Like I said before its not that these are the only or king movements, they are just good movements to trick firing. Some other good movements are supermans, hyperextentions, reverse hypers, knee ups, etc.
 
I'm acquainted with the statements that leg raises don't work the lower abs.
I personally do leg raises regularly, and each time i do them I can feel the burn in the lower ab region, I've seen some lower ab development since I started doing them, but I cannot state with certainty if that is due to me doing leg raises.

Since I can feel the burn in the lower abdominal area.. feel the lower ab muscles working, how can you say that they don't quite work the lower ab region.
 
Does anyone have a picture of these so called leg raises?

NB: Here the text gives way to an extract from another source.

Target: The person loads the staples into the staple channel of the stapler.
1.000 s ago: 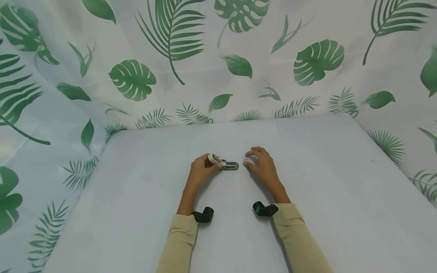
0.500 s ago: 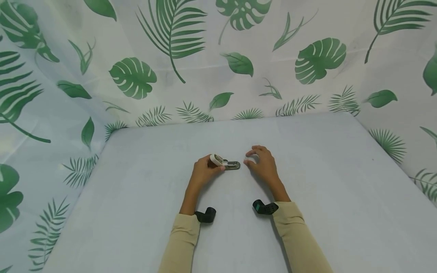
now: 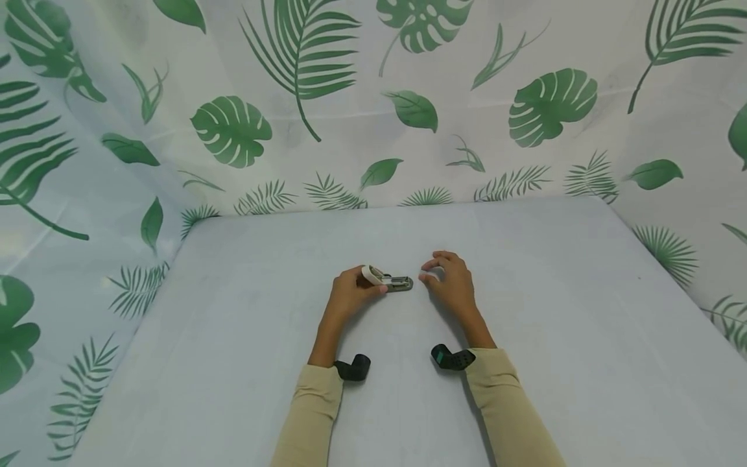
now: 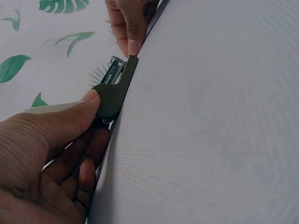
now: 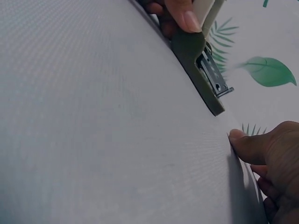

Dont forget the hip flexors are beneath the lower abs somewhat so dont get confused. The abs and anterolateral muscles also act as a pressure bag which keeps the trunk stable which may be what your reffering to.
 
hanging_leg_raises.JPG


Thats the way I started doing them
 
remember to eliminate the curve in the lower back (so your lower back is in contact with the floor, at all times), it's very easy to arch when your feet gets close to the floor. Don't! You'll use a lot of abs to just keep the lower back straight.
 
Also I notice when I do planks that my quads also fatigue along with my abs..

Curious Karky,

When you do planks do you have a harder time keeping you butt down, shoulders drawn back or

Keeping your pelvis and scaps from dipping.
 
err.. not sure what you mean by keeping the scaps from dipping. The only hard part is that my abs fatigue very fast. I kinda hold my entire body up with them. It gets easier if I stick my butt up offcource, but I don't do that since it's cheating, and I don't really have a hard time keeping it down either. My abs just fatigue quickly, it's almost a bit weird. Maybe I'm focusing too much on using just my abs? (if that's even possible.. I guess focusing on only using your abs is really a good thing? :p )

again, thanks for following up, I really appritiate it, as I've got to fix these!
Do you have any other exercises aside from rollouts, planks and leg raises that will work on the same way with challenging my weakness? My new training "thing" is kind of having a lot of variety, only repeating the same exercises every 4-6 weeks or so, and working on other similar exercises in the mean time (for example, deadlifts, RDL, sumo dl, GMs, rack pulls, then deadlifts again).
 
I did these today and i sure felt my lower abs burning, especially when i was bringing down the legs slowly.